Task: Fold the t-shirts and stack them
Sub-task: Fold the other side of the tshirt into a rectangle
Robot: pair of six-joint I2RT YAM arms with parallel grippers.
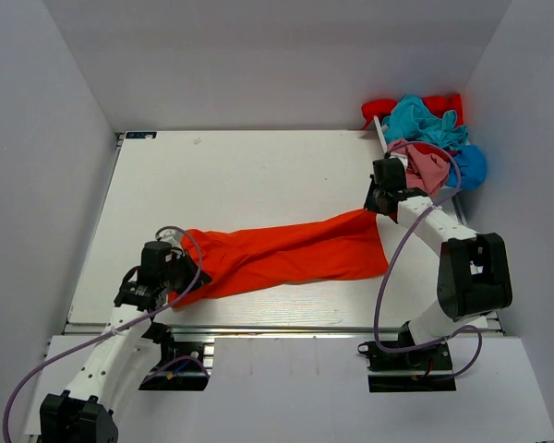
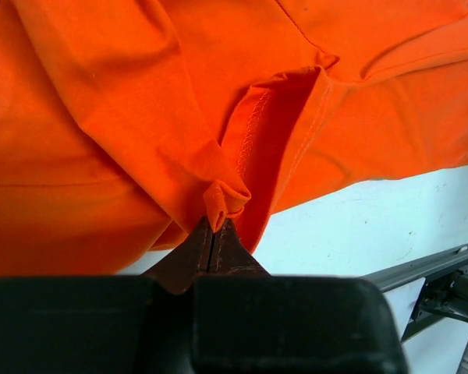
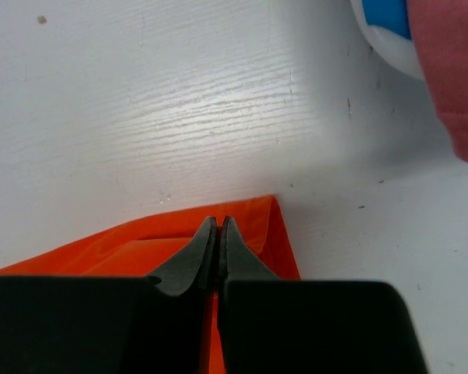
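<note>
The orange-red t-shirt [image 1: 286, 254] is drawn out into a long band across the near half of the white desk [image 1: 240, 175], running from the near left up to the right side. It is bright and plain-coloured. At its left end it is bunched and narrow, and it widens toward the right, where its lower corner spreads flat on the desk. Long creases run along its length. The left hand [image 1: 183, 281] is closed on the left end: in the left wrist view its fingertips [image 2: 213, 234] meet on a small rolled tuck of the cloth [image 2: 125, 117]. Above that tuck a stitched hem curls open into a pocket-like fold, with layers of fabric draped to either side. The right hand [image 1: 370, 210] is closed on the opposite end. In its own view the fingertips [image 3: 218, 230] pinch the pointed corner of the shirt [image 3: 257, 226], whose edge lies smooth against the desk. Whether the middle of the band rests fully on the desk or hangs a little above it cannot be told. The other shirts sit crumpled in a heap at the far right corner, well apart from the stretched one: a teal shirt [image 1: 423, 120] on top, a red shirt [image 1: 388, 109] behind it, a pink shirt [image 1: 427, 168] in front and a blue shirt [image 1: 471, 166] at the right.
</note>
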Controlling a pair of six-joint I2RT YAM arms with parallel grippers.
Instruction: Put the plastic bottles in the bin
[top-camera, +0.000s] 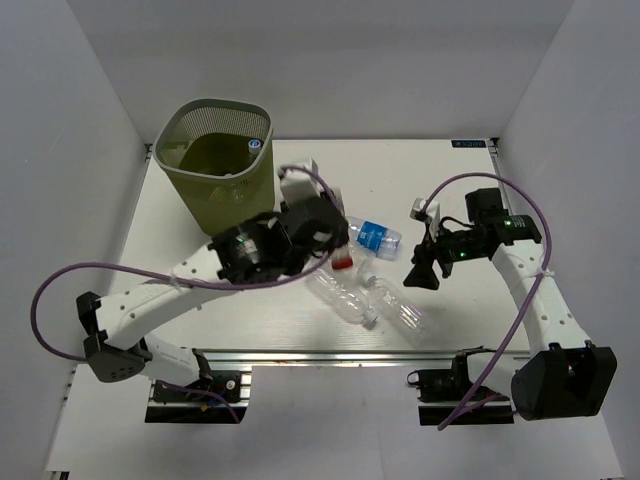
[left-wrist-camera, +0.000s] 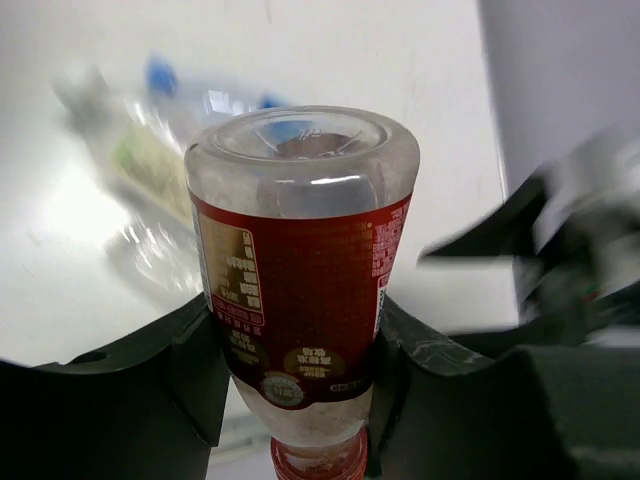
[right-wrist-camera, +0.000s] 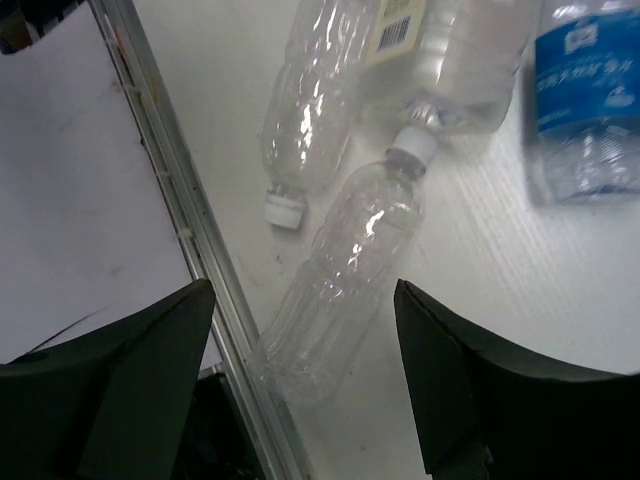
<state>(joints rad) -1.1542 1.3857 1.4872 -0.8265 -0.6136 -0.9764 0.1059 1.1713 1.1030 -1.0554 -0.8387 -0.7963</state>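
Note:
My left gripper (top-camera: 332, 243) is shut on the red-labelled, red-capped plastic bottle (left-wrist-camera: 300, 290), with the cap toward the wrist; the red cap (top-camera: 343, 263) shows below the gripper in the top view. It hangs above the table to the right of the olive-green mesh bin (top-camera: 215, 160). My right gripper (right-wrist-camera: 305, 370) is open and empty above a plain clear bottle (right-wrist-camera: 345, 270). Another plain bottle (right-wrist-camera: 305, 110), a cream-labelled bottle (right-wrist-camera: 440, 50) and a blue-labelled bottle (right-wrist-camera: 590, 100) lie beyond. The top view shows the blue-labelled bottle (top-camera: 378, 236), two clear ones (top-camera: 340, 297) (top-camera: 395, 302) and the right gripper (top-camera: 420, 270).
A bottle with a blue cap (top-camera: 255, 143) lies inside the bin. The aluminium rail of the table's near edge (right-wrist-camera: 180, 230) runs close beside the plain bottles. White walls enclose the table on the left, back and right.

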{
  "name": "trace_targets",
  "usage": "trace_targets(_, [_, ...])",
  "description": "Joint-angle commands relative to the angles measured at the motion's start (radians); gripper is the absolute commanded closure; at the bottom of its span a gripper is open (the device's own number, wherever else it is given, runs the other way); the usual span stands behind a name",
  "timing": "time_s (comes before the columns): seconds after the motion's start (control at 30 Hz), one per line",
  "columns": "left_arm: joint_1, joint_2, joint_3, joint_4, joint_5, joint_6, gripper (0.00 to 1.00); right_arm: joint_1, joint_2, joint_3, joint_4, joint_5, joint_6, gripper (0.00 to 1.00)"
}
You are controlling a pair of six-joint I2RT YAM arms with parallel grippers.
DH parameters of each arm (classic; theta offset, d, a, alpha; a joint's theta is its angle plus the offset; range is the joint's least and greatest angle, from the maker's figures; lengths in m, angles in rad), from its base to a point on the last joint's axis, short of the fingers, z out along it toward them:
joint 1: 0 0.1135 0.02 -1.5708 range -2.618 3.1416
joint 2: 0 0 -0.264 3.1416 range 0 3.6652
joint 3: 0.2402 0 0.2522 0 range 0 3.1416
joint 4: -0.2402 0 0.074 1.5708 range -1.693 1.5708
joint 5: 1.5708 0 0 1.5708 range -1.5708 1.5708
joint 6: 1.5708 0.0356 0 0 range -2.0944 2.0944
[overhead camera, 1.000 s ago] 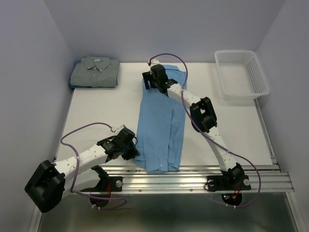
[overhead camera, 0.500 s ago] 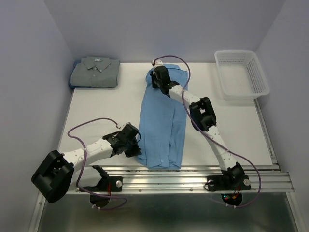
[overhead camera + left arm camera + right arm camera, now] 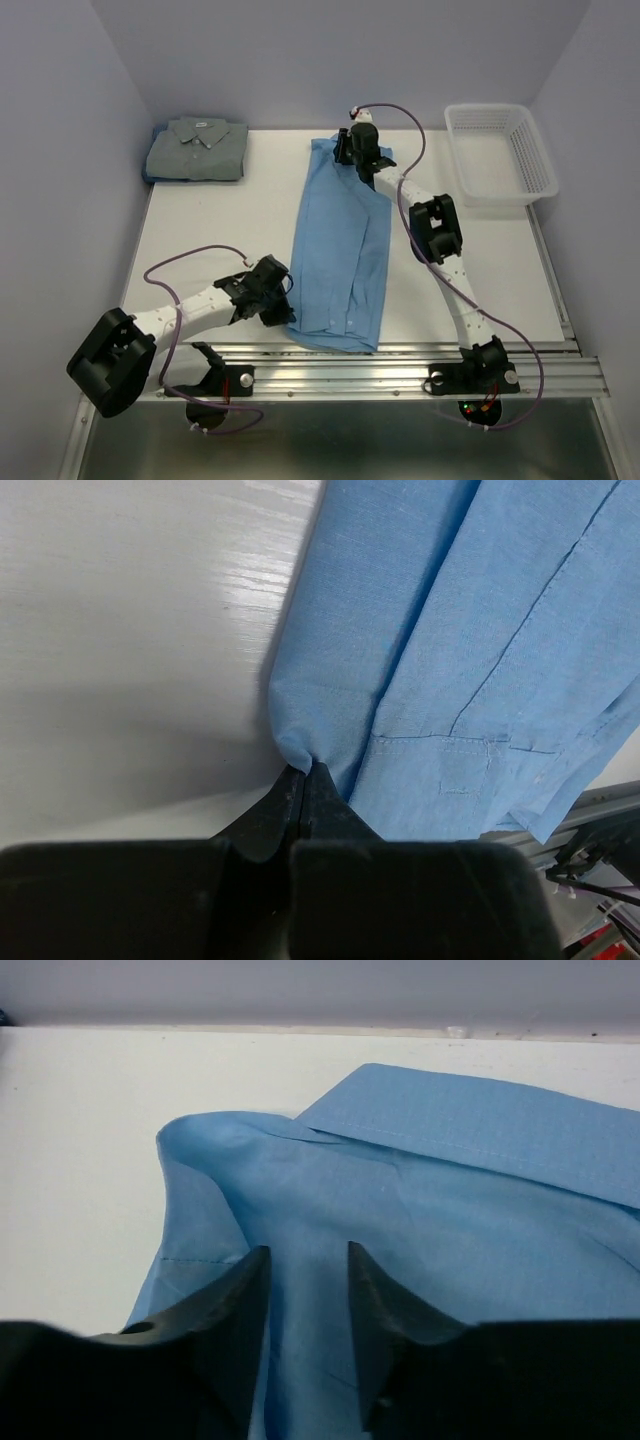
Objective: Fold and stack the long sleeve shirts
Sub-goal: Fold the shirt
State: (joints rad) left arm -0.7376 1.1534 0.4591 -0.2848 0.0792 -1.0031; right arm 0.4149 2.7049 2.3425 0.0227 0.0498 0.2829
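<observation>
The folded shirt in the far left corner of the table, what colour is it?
The folded shirt is a muted grey-green, seen best in the top external view.

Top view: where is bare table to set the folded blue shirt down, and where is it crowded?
Biggest bare patch: table between the grey-green shirt, the blue shirt and the left arm. A second lies in front of the basket, right of the right arm. Crowded: the left gripper at the hem, the right gripper at the collar.
</observation>
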Motion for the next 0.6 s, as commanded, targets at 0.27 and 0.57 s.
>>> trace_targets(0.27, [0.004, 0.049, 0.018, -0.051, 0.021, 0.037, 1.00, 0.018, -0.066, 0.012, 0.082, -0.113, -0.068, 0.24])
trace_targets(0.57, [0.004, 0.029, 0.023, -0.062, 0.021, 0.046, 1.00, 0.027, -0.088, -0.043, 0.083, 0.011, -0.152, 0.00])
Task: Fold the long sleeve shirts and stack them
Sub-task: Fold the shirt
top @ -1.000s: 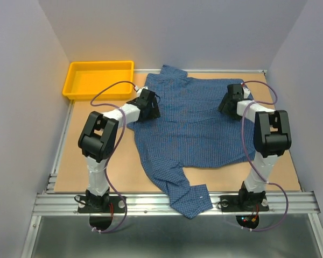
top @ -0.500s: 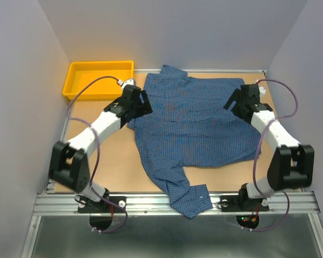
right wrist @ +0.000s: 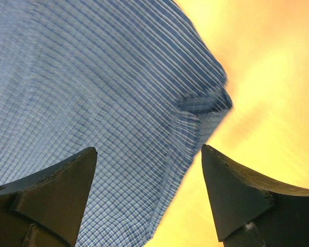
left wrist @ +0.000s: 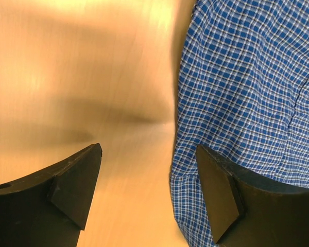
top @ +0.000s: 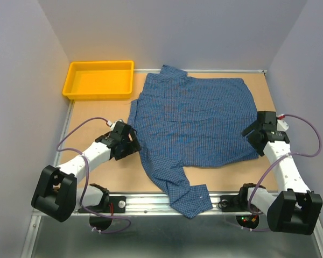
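Observation:
A blue checked long sleeve shirt [top: 191, 115] lies spread on the brown table, collar at the far edge, one sleeve [top: 185, 196] trailing over the near edge. My left gripper [top: 133, 144] hovers at the shirt's left edge, open, with only table and the cloth's hem [left wrist: 232, 103] between its fingers [left wrist: 77, 180]. My right gripper [top: 251, 134] is at the shirt's right lower corner, open, above the cloth's edge [right wrist: 118, 118]. Neither holds anything.
An empty yellow tray [top: 99, 79] sits at the far left corner of the table. Grey walls close in on the left, back and right. A metal rail [top: 167, 201] runs along the near edge by the arm bases.
Both grippers have pulled back from the shirt's upper corners toward the near side, left one down the left edge, right one down the right edge. The shirt now lies flatter and wider at the top.

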Available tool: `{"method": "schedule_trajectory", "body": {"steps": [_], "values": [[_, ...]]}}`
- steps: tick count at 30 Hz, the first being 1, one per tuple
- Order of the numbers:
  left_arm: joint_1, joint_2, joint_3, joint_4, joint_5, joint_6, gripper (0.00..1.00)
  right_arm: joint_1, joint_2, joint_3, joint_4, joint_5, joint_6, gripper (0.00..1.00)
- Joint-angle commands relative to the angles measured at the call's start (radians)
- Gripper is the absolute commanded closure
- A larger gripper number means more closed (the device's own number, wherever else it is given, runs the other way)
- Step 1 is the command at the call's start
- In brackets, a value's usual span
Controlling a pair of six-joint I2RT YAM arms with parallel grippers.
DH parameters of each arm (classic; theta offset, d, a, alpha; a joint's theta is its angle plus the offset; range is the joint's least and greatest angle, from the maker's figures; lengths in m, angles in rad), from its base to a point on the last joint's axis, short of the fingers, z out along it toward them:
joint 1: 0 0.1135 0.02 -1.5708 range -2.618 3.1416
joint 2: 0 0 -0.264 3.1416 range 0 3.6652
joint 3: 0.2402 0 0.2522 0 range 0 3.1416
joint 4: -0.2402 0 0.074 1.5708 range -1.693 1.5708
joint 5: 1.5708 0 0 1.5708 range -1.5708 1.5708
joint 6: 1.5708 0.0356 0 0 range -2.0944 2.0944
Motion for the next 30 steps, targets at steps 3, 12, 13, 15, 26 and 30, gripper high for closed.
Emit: {"method": "schedule_trajectory", "body": {"steps": [3,12,13,15,26,30], "values": [[0.014,0.039,0.009,0.085,0.018,0.007,0.15,-0.053,-0.010,-0.065,-0.060,-0.020,0.099,0.22],[0.023,0.064,0.017,0.103,0.015,0.046,0.16,-0.073,0.074,-0.106,-0.054,0.004,0.136,0.41],[0.025,0.063,0.015,0.105,0.013,0.049,0.16,-0.073,0.077,-0.115,-0.051,0.010,0.150,0.43],[0.025,0.059,0.017,0.105,0.013,0.058,0.16,-0.073,0.083,-0.134,-0.051,0.038,0.158,0.47],[0.035,0.067,0.003,0.111,0.045,0.084,0.16,-0.074,0.034,-0.080,-0.159,0.101,0.233,0.93],[0.045,0.069,-0.002,0.113,0.045,0.073,0.19,-0.074,0.010,-0.066,-0.171,0.081,0.227,0.99]]}}
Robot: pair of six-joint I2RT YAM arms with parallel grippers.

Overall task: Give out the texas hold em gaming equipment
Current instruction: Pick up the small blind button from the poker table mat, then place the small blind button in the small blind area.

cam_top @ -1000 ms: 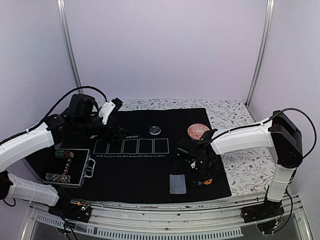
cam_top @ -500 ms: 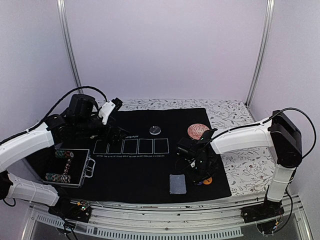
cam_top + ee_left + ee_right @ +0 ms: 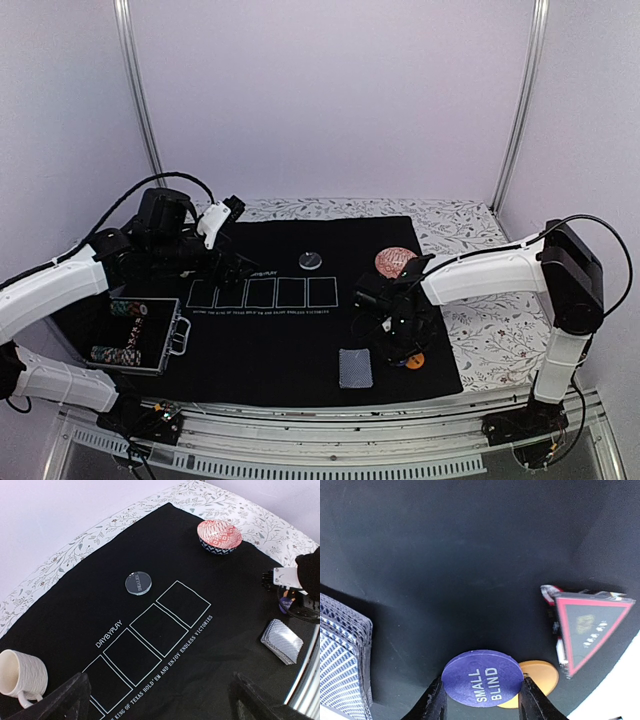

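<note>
Two arms over a black mat point(image 3: 300, 335) in the top view. Left gripper point(image 3: 232, 268) hovering above the mat's far-left part, beside the row of printed card boxes. Right gripper point(image 3: 398, 345) pointing down at the mat's near-right corner, just beside an orange disc point(image 3: 414, 360). Deck of cards point(image 3: 355, 368) lying to its left, near the front edge. Black dealer disc point(image 3: 312, 261) beyond the printed boxes, red patterned bowl point(image 3: 397, 263) to its right. Open chip case point(image 3: 140, 335) holding striped chips point(image 3: 112, 353) at the mat's left edge.

From the left wrist: left gripper point(image 3: 160, 692) spread wide, nothing between its fingers point(image 3: 65, 700), held above the mat. Dealer disc point(image 3: 138, 583) flat just beyond the boxes, bowl point(image 3: 219, 535) farther off. Cream mug point(image 3: 20, 677) at lower left, close to one finger. Deck point(image 3: 282, 641) at the right edge, near the right arm.

From the right wrist: right gripper point(image 3: 481, 689) pinching a purple disc point(image 3: 482, 677) marked SMALL BLIND by its rim, one finger point(image 3: 436, 702) on each side. Orange disc point(image 3: 542, 674) partly covered by the purple one. Red-edged black triangle marker point(image 3: 587, 627) to the right on the mat, apart from the fingers. Deck point(image 3: 342, 665) at the left edge, apart from the purple disc.
</note>
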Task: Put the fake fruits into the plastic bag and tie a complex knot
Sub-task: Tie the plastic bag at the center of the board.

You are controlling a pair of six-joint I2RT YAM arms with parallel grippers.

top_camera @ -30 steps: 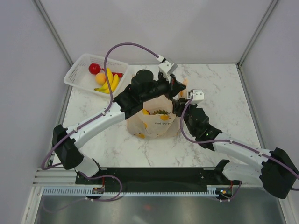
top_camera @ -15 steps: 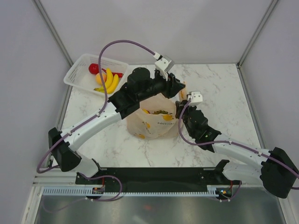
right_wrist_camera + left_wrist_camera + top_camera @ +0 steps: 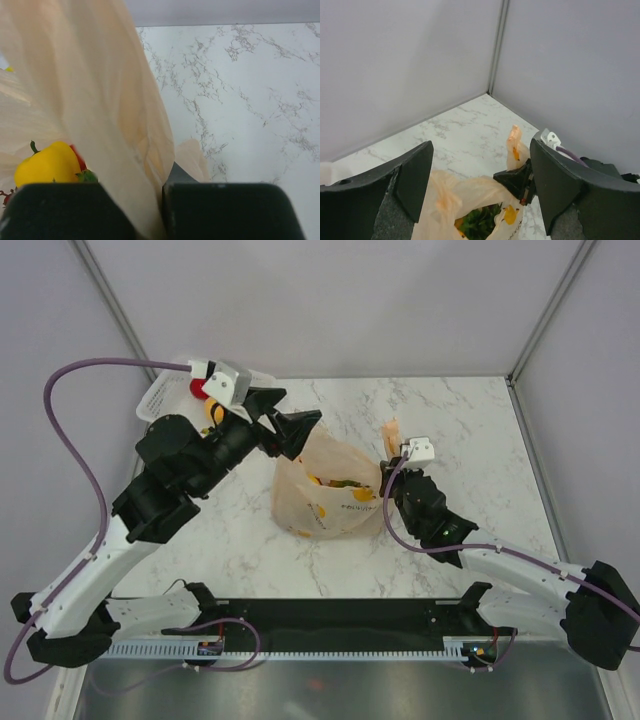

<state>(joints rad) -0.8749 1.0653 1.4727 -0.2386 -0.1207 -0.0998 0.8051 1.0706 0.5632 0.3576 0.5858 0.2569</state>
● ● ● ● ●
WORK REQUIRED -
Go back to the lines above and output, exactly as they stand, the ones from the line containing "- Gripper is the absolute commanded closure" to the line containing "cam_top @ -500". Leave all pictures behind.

SOLUTION TO THIS TASK -
- Gripper is the absolute commanded closure
- A larger gripper number means more closed (the device's own number, wherever else it is given, runs the other way)
- Step 1 is the command at the call's start
- In brackets, a value's usual span
Controlling a pair of six-joint I2RT YAM arms with parallel grippers.
DH parameters of each arm (classic; theta offset, d, a, alpha; a joint's theta is its angle plus the offset; range is the joint's least and greatest angle, from the maker's figures; lengths in m, angles in rad), from its base to a point on the last joint's axis, short of the fingers, z out along it toward them:
joint 1: 0 0.1135 0.02 -1.5708 range -2.618 3.1416
joint 2: 0 0 -0.264 3.1416 range 0 3.6652
joint 3: 0.2402 0 0.2522 0 range 0 3.1416
joint 4: -0.2402 0 0.074 1.5708 range -1.693 1.5708
joint 5: 1.5708 0 0 1.5708 range -1.5708 1.5708
joint 6: 1.5708 0.0356 0 0 range -2.0944 2.0944
Motion for the next 30 steps, targets at steps 3, 12, 13, 15, 26 and 30, gripper high for closed.
Emit: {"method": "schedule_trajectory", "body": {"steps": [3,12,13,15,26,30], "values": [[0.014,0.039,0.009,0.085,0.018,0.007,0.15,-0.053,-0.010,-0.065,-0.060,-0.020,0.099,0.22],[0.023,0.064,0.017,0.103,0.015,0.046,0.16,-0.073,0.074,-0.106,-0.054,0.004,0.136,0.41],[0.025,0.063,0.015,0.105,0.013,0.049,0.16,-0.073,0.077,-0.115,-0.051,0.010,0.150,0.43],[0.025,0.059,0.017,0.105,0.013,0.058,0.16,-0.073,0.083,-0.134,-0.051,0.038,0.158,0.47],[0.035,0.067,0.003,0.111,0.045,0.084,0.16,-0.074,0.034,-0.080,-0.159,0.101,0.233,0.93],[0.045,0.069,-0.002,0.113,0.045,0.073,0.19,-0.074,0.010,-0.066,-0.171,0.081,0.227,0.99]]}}
Robot: pair of six-joint I2RT YAM arms with parallel grippers.

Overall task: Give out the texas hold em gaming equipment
Current instruction: Pick up the small blind button from the poker table mat, then place the small blind button in the small blind area.

cam_top @ -1000 ms: 
cam_top @ -500 ms: 

This is the complete output for the exercise.